**Task description**: Read the data, and whenever a line holds the word "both", report that line.

**Data provided**:
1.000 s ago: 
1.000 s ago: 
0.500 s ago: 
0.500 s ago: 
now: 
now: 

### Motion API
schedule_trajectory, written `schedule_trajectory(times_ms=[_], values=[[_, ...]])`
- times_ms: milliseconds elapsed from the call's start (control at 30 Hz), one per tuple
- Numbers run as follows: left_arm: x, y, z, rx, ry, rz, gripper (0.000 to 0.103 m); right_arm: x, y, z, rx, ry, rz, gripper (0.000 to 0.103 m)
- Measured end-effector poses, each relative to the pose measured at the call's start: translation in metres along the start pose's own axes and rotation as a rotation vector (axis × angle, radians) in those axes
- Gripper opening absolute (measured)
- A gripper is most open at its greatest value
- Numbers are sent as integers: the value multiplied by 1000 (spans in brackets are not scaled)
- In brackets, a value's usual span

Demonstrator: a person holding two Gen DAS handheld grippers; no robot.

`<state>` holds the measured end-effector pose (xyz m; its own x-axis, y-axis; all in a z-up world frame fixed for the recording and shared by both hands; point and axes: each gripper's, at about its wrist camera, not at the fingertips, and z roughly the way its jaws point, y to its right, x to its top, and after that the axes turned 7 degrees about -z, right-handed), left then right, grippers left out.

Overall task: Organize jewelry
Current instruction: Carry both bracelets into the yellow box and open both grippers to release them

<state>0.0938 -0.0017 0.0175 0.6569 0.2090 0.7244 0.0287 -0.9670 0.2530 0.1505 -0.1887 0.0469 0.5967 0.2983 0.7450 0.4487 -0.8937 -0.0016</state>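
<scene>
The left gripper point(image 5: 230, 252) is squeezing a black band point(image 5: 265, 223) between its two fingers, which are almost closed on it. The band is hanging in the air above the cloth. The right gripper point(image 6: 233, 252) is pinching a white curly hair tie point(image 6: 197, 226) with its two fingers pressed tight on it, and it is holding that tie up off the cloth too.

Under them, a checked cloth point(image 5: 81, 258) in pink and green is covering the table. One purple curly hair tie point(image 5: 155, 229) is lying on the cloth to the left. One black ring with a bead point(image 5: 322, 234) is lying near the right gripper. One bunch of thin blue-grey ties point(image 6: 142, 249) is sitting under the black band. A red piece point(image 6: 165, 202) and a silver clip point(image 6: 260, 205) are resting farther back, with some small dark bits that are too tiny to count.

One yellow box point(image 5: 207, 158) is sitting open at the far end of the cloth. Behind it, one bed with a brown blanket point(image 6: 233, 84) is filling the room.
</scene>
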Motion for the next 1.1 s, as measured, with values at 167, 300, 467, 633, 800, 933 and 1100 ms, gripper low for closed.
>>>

**Written answer**:
`<state>` holds the measured end-effector pose (xyz m; its own x-axis, y-axis; all in a z-up world frame fixed for the recording and shared by both hands; point and axes: each gripper's, at about its wrist camera, not at the fingertips, and z roughly the way its jaws point, y to its right, x to its top, and after that the axes turned 7 degrees about -z, right-handed), left then right, grippers left out.
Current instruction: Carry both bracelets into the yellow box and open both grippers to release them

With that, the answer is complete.